A multiscale discrete velocity method for model kinetic equations

TL;DR

This paper introduces a multiscale discrete velocity method that improves traditional schemes by reducing numerical dissipation and accurately modeling gas flows across all regimes, from free molecules to continuum flows.

Contribution

The paper presents a novel multiscale DVM that splits fluxes into equilibrium and nonequilibrium parts, enhancing accuracy in continuum regimes compared to existing methods.

Findings

Accurately models gas flows in all regimes from free molecule to continuum.

Reduces numerical dissipation in continuum flow simulations.

Demonstrates good performance through various test cases.

Abstract

In this paper, authors focus effort on improving the conventional discrete velocity method (DVM) into a multiscale scheme in finite volume framework for gas flow in all flow regimes.
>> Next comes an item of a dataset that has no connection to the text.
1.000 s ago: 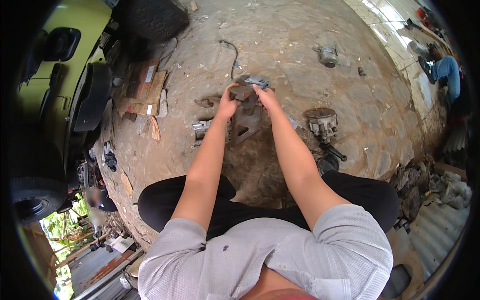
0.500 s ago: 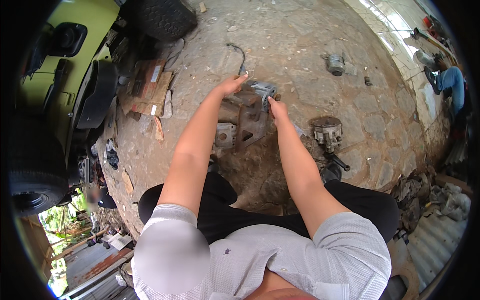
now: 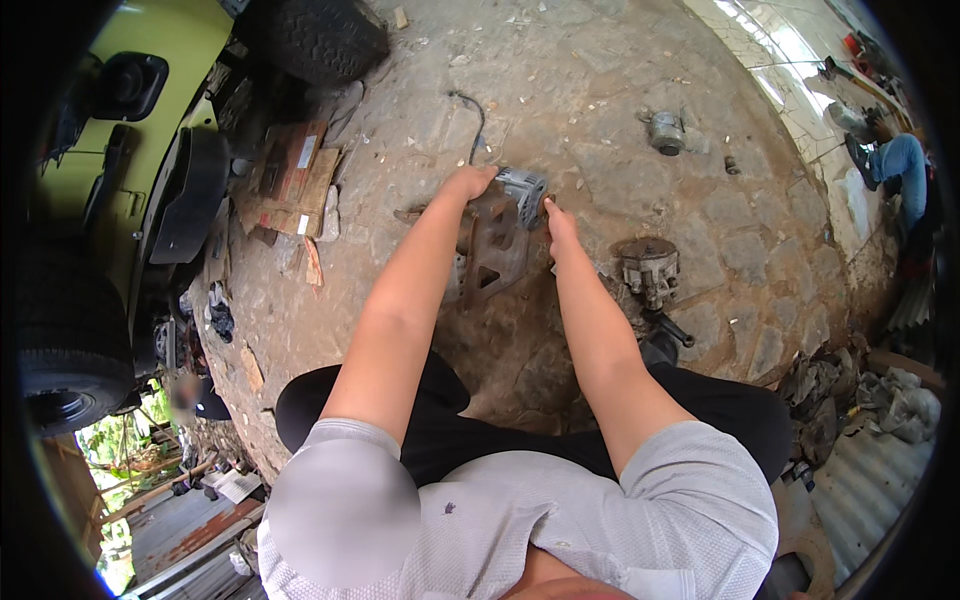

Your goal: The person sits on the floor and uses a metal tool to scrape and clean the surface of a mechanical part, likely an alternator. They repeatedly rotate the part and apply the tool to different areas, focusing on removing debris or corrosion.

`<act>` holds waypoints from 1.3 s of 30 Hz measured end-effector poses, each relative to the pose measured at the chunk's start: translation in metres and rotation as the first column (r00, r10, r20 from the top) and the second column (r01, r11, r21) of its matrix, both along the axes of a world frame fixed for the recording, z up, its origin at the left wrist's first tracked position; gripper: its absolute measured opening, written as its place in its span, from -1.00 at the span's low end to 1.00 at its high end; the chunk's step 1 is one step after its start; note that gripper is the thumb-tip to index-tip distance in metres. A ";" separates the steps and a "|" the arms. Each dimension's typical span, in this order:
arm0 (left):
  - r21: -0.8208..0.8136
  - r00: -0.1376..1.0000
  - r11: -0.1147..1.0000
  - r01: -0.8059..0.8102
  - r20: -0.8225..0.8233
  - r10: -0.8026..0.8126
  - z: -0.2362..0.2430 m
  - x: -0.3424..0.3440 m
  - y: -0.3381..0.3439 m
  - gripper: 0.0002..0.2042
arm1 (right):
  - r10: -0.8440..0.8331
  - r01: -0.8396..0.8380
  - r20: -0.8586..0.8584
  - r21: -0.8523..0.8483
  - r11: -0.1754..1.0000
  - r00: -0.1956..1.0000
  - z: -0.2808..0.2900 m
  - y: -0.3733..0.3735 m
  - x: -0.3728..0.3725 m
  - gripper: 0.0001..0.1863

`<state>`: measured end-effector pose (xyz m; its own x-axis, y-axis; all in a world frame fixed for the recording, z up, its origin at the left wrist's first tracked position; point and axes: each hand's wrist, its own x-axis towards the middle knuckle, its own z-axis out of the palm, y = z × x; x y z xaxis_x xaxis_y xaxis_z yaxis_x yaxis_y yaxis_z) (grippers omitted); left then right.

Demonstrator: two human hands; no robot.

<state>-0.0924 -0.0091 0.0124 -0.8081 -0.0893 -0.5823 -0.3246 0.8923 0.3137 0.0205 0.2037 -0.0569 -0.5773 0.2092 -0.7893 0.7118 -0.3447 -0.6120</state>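
Note:
A grey finned metal part [image 3: 523,190], shaped like an alternator, rests at the far end of a rusty metal bracket [image 3: 506,250] on the stone ground. My left hand [image 3: 470,182] grips its left end, fingertips at the top edge. From the right, my right hand [image 3: 561,222] closes on its other side with the thumb showing; the rest of those fingers are hidden. Beyond my left hand a thin dark cable [image 3: 477,128] lies curved on the ground. Part of the bracket's left side is covered by my left forearm.
Right of my right hand stands a dirty round metal assembly [image 3: 650,270]; farther off lies a cylindrical metal part [image 3: 666,133]. Cardboard [image 3: 290,180] lies left, beside a green vehicle [image 3: 165,75] and its tyre [image 3: 318,40]. Another person's jeans leg [image 3: 900,170] shows far right.
My left hand has moved from beside the cable onto the grey part's left end. The part has shifted slightly toward me and left, and my right hand stays at its side.

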 end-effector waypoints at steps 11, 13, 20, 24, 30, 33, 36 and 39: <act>-0.116 0.953 0.950 0.288 -0.058 -0.296 0.018 0.011 0.014 -0.43 | 0.146 -0.135 -0.067 0.148 0.980 0.987 -0.022 0.023 -0.028 -0.34; -0.081 0.966 0.964 0.252 -0.037 -0.255 0.011 0.013 -0.003 -0.43 | 0.209 -0.199 -0.054 0.149 0.969 0.976 -0.014 0.012 -0.022 -0.33; -0.069 0.969 0.972 0.224 -0.094 -0.230 0.014 0.018 -0.013 -0.45 | 0.178 -0.179 -0.049 -0.006 0.984 0.983 -0.004 0.002 -0.026 -0.43; -0.002 0.949 0.970 0.243 -0.207 -0.238 0.039 0.063 0.035 -0.56 | 0.089 -0.093 -0.097 -0.037 0.995 0.991 -0.017 0.029 -0.007 -0.54; 0.005 0.912 0.992 0.123 -0.396 -0.110 0.056 0.133 0.065 -0.59 | 0.013 -0.015 0.015 0.078 0.997 1.000 -0.022 0.019 0.012 -0.51; -0.018 0.917 0.995 0.099 -0.387 -0.098 0.060 0.147 0.071 -0.57 | 0.125 -0.121 -0.013 0.190 0.974 0.992 -0.041 0.020 0.020 -0.44; -0.007 0.878 0.991 0.136 -0.463 -0.124 0.060 0.143 0.086 -0.60 | 0.093 -0.075 -0.093 0.178 0.981 0.991 -0.067 0.052 -0.003 -0.49; -0.020 0.906 0.999 0.025 -0.422 -0.031 0.042 0.180 0.050 -0.61 | 0.284 -0.265 -0.038 0.258 0.929 0.958 -0.043 0.016 0.020 -0.54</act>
<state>0.0880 0.0412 0.0541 -0.9804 -0.0688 -0.1847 -0.1394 0.9044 0.4033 0.0410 0.2196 -0.1001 -0.6940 0.2178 -0.6863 0.7072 0.0269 -0.7065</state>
Unlike the typical multiscale kinetic methods unified gas-kinetic scheme (UGKS) and discrete unified gas-kinetic scheme (DUGKS), which concentrate on the evolution of the distribution function at the cell interface, in the present scheme the flux for macroscopic variables is split into the equilibrium part and the nonequilibrium part, and the nonequilibrium flux is calculated by integrating the discrete distribution function at the cell center, which overcomes the excess numerical dissipation of the conventional DVM in the continuum flow regime. Afterwards, the macroscopic variables are finally updated by simply integrating the discrete distribution function at the cell center, or by a blend of the increments based on the macroscopic and the microscopic systems, and the multiscale property is achieved. Several test cases, involving unsteady, steady, high speed, low speed gas flows in all flow regimes, have been performed, demonstrating the good performance of the multiscale DVM from free molecule to continuum Navier-Stokes solutions and the multiscale property of the scheme is proved.